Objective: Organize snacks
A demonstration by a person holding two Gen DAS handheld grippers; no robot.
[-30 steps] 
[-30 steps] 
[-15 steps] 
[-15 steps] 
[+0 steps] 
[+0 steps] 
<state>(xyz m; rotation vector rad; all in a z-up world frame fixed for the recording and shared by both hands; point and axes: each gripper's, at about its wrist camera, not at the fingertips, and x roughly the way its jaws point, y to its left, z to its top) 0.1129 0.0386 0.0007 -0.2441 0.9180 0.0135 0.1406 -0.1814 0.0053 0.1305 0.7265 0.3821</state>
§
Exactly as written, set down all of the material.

Objective: Organize snacks
A demonstration by a person holding two Gen DAS handheld grippers; no robot.
[-30 steps] 
[-30 steps] 
[-15 steps] 
[-15 steps] 
[+0 steps] 
[+0 steps] 
<state>(xyz m; rotation vector rad; all in a z-up world frame fixed for the recording and shared by both hands; point and axes: each gripper's, at about its wrist camera, not at the fingertips, and x roughly the way its jaws point, y to its left, z to its top) 0.1129 0.0386 0.0007 -0.2441 0.9180 0.0135 0.1406 -0.1814 0.0053 0.1305 0.7265 0.3821</state>

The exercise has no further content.